PROBLEM DESCRIPTION
Go through the listing and write out all of it exactly.

THE DATA
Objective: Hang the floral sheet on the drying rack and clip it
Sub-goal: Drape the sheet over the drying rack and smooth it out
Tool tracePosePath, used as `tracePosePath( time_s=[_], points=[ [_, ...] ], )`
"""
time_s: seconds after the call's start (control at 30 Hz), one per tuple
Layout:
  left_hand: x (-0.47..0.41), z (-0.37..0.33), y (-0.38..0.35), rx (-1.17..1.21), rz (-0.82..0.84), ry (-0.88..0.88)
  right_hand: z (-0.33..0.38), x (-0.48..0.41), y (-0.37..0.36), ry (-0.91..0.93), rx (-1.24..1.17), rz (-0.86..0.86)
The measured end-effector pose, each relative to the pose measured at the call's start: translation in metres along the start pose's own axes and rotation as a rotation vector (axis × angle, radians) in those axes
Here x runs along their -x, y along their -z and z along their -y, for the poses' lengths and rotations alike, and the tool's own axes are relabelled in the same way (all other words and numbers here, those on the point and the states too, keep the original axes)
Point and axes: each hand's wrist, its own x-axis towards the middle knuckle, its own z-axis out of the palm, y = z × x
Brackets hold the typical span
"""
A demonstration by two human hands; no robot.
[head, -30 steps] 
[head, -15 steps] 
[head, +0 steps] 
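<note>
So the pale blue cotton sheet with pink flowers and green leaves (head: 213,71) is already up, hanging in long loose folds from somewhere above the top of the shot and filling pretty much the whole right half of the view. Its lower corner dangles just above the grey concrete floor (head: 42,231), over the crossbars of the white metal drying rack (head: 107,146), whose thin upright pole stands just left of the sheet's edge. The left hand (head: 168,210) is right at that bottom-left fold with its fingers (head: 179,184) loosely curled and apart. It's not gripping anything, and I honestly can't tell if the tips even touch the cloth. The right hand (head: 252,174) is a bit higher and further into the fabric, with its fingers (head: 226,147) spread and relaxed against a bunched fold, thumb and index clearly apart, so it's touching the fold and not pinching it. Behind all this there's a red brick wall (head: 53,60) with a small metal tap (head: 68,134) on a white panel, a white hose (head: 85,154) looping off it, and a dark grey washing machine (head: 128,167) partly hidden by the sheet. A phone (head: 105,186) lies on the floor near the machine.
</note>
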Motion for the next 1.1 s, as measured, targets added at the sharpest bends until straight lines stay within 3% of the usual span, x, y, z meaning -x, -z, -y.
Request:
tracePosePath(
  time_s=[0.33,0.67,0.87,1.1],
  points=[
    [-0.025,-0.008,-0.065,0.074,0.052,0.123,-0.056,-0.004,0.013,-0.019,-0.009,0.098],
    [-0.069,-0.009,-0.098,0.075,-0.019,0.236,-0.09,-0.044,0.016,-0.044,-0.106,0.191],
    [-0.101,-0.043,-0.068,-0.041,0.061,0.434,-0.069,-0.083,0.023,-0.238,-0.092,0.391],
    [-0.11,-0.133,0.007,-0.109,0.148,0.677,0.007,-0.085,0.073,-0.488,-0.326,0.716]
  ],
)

WRITTEN SOLUTION
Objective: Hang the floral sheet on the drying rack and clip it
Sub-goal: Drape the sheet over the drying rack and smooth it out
Tool tracePosePath, used as `tracePosePath( time_s=[_], points=[ [_, ...] ], )`
"""
time_s: seconds after the call's start (control at 30 Hz), one per tuple
Layout:
  left_hand: x (-0.47..0.41), z (-0.37..0.33), y (-0.38..0.35), rx (-1.17..1.21), rz (-0.82..0.84), ry (-0.88..0.88)
  right_hand: z (-0.33..0.38), x (-0.48..0.41), y (-0.37..0.36), ry (-0.91..0.93), rx (-1.24..1.17), rz (-0.86..0.86)
The measured end-effector pose, each relative to the pose measured at the call's start: translation in metres along the start pose's own axes and rotation as a rotation vector (axis × angle, radians) in those axes
Here x runs along their -x, y along their -z and z along their -y, for the poses' lengths and rotations alike, and the tool's own axes are relabelled in the same way (all other words and numbers here, those on the point and the states too, keep the original axes)
Point and axes: each hand's wrist, its own x-axis towards the middle knuckle, its own z-axis out of the palm, y = z × x
Brackets hold the typical span
"""
A demonstration by two human hands; no robot.
[head, -30 steps] 
[head, -15 steps] 
[head, +0 steps] 
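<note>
So the pale blue cotton sheet with pink flowers and green leaves (head: 213,71) is already up, hanging in long loose folds from somewhere above the top of the shot and filling pretty much the whole right half of the view. Its lower corner dangles just above the grey concrete floor (head: 42,231), over the crossbars of the white metal drying rack (head: 107,146), whose thin upright pole stands just left of the sheet's edge. The left hand (head: 168,210) is right at that bottom-left fold with its fingers (head: 179,184) loosely curled and apart. It's not gripping anything, and I honestly can't tell if the tips even touch the cloth. The right hand (head: 252,174) is a bit higher and further into the fabric, with its fingers (head: 226,147) spread and relaxed against a bunched fold, thumb and index clearly apart, so it's touching the fold and not pinching it. Behind all this there's a red brick wall (head: 53,60) with a small metal tap (head: 68,134) on a white panel, a white hose (head: 85,154) looping off it, and a dark grey washing machine (head: 128,167) partly hidden by the sheet. A phone (head: 105,186) lies on the floor near the machine.
</note>
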Motion for the next 1.1 s, as measured, targets added at the sharpest bends until straight lines stay within 3% of the usual span, x, y, z meaning -x, -z, -y.
Request:
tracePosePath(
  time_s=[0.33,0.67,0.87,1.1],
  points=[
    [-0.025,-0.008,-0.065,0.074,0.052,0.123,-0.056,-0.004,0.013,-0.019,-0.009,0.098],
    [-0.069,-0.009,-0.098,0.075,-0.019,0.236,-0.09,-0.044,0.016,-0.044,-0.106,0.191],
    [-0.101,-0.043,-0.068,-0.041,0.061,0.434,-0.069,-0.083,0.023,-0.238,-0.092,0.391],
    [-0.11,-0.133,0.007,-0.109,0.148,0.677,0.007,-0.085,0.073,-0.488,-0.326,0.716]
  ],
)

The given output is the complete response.